İşkence, faili meçhul cinayetler, kaybetmelerin araştırılacağı Hakikat Komisyonu’na değinen Kaleli, “Kanun teklifinde dahi kadının adı dillendirilmiyor. Kadınların savaş ve işkence deneyimleri gibi hakikatların araştırılması ve sorumluluk alınması gerekiyor. Ancak o zaman kendimizle yüzleşmeye başlayabiliriz. TCK, TMK ve anayasal haklar boyutu ile sorunla mücadeleye devam edeceğiz” dedi.
Kaleli, Bursa kadın yürüyüşü sırasında Sebahat Tuncel’le el ele tutuştuğu için hakkında siyasi bir linç kampanyası başlatıldığını, ama kararlılığıyla bunu yendiğini, ve 25 yıl sonra Mudanya Büyükşehir Belediyesi’nin CHP’ye geçtiğini anlattı.
Sirman: Algı yönetimi 90’lardaki gibi
“Savaş Nasıl Yaşandı, Barış Nasıl Kurulur?” konulu ikinci oturumda söz alan Prof. Nükhet Sirman, Sirman, batıda yaşayan bir Türkiyeli olarak batının anaakım medyasının 90lı yıllardaki “ölü ele geçirilen PKKlı” söylemi ile bugünkü konuşulan algı yönetimi ve medya manipülasyonunun birebir örtüştüğünü söyledi.
“Batı, gerçek olayları ve rakamları bilmiyor. Bu yüzden BİKG olarak bir Hakikat Komisyonu kuralım dedik. 1993’te Lice yakılıyordu, gazeteler müzik ve konser haberleri yapıyorlardı.

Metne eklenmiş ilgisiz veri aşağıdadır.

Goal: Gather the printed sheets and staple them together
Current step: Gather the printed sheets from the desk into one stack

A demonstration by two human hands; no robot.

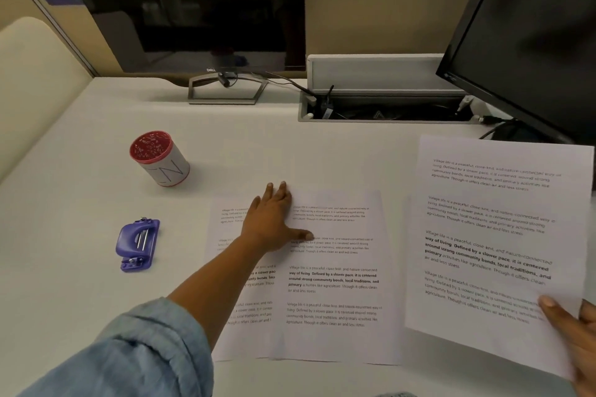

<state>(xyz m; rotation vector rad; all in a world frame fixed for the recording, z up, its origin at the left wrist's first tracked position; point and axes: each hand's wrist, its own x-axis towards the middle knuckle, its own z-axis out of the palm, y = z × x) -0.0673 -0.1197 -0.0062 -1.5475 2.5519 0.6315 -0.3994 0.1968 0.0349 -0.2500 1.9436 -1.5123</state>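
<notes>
Left hand (272,222): arm extended forward, sleeve rolled, palm down, fingers spread flat; right hand (577,342): lower right, thumb pinching on top.

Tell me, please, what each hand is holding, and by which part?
The right hand pinches one white printed sheet by its lower right corner; the left hand lies flat, gripping nothing.

Dim soft light, wide-angle bending, slight blur

A white bench (96,284) runs to beige partition walls (371,10) at the far side, with a dark monitor (193,3) far left, a second monitor (532,26) far right, and an open cable tray (383,106) between them.
</notes>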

“Bu yüzden sorduk, ‘kimin hakikatı’ diye, ve 5 farklı alt başlıkta karar kıldık: mağdurların hakikatı, devlet tarafından korunan ve terfi ettirilen faillerin hakikatı, devletin hakikatı, kadınların hakikatı ve batının hakikatı.
“Oradaki insanlar evlerini, mallarını geride bırakıp göç ettirilirken kimliksizleştirme ve yalnızlaştırma politikaları uygulanırken, şimdinin tabiriyle ‘algı yönetimi’ vardı.”

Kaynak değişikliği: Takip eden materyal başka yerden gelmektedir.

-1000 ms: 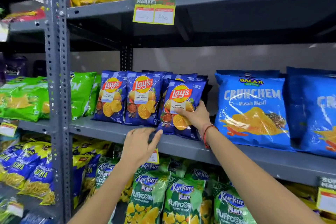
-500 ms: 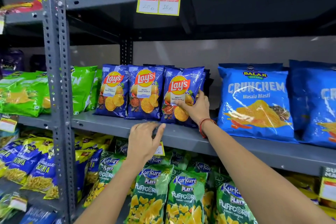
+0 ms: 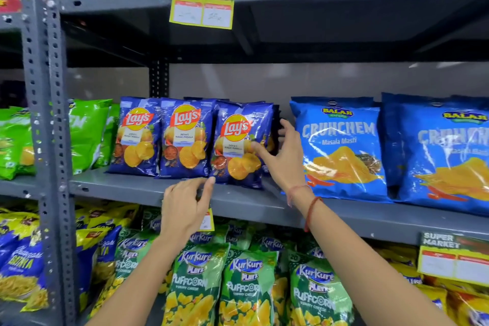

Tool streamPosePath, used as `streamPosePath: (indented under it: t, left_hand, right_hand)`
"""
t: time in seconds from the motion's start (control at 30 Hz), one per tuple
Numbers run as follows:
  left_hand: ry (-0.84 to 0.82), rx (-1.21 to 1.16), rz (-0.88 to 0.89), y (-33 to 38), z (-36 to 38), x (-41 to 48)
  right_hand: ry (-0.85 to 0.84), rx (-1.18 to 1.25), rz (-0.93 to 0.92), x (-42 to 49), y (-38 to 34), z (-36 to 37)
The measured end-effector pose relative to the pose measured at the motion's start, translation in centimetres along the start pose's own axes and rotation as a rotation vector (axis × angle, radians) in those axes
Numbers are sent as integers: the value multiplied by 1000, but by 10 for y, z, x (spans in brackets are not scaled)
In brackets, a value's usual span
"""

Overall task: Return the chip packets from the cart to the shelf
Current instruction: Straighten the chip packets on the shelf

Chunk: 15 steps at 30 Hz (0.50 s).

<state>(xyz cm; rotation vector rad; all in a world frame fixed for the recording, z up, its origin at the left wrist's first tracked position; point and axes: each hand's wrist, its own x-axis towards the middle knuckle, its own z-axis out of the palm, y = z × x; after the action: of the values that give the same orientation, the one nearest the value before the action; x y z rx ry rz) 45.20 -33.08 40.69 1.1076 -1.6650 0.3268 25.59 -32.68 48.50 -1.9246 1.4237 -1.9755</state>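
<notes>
Right hand (image 3: 284, 159) spread open, thumb on the glossy dark-blue Lay's chip packet (image 3: 242, 144) standing upright on the grey metal shelf (image 3: 264, 204). Left hand (image 3: 185, 206) loosely curled, empty, just below it at the shelf edge. Risk: a nudge tips the packet forward off the edge.

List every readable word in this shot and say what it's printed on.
"Lay's": three dark blue packets
"BALAJI", "CRUNCHEM", "Masala Masti": light blue packet
"Kurkure PLAYZ PUFFCORN": green packets
"SUPER MARKET": top price tag, lower price tag
Prices and small print: too blurred to read.
</notes>
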Motion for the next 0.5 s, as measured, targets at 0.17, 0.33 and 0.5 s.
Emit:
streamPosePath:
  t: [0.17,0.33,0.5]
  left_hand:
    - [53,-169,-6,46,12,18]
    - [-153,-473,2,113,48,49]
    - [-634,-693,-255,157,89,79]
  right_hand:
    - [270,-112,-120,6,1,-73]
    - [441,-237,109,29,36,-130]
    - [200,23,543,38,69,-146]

Gökkan: Devlet şiddetine maruz kalan kadın baş kaldırıyor
Nusaybin Belediye Başkanı Ayşe Gökkan, “Türkçe bilmediğim için tırnaklarıma vurulan sopanın acısıyla Kürt kimliğimi kazandığım” derken, 1991’de JİTEM tarafından kaçırıldığında kendisine “seni kim yoldan çıkardı?” diye sorulduğunu, savaşı farklı farklı yaşayan kadınların farklı öyküleriyle bugün özgürlükleri için mücadele ettiğini söyledi.
Hem fiziksel şiddete, hem de devletin red ve inkar politikalarına mazur kalan kadınların bu politikalara baş kaldırdığını, kadın hareketinin erkek egemen sistemle mücadele edeceğini de ekledi.
Tanrıkulu: Kalekol Kürt kadını için tecavüz demek
Nimet Tanrıkulu, kadınlar için güvenliğin ne ifade ettiğini sorguladı.
Özellikle kalekol ve karakolların Kürt kadınları için taciz, tecavüz ve işkence anlamına geldiğini, kadınların 1993’te Lice’de, 1938’de Dersim’de yaşanan katliamlarla yüzleşemediğini söyledi.
“Lice’deki Dersim’deki kadınlar geniş zaman kullanıyorlar hâlâ. Geçmiş zaman ve şimdiki zaman birleşmiş; hala o katliamlarla yaşıyorlar. Biz çözüm süreci yaşayamıyoruz, bizim için kalekol demek işkence ve tecavüz demek, diyorlar.”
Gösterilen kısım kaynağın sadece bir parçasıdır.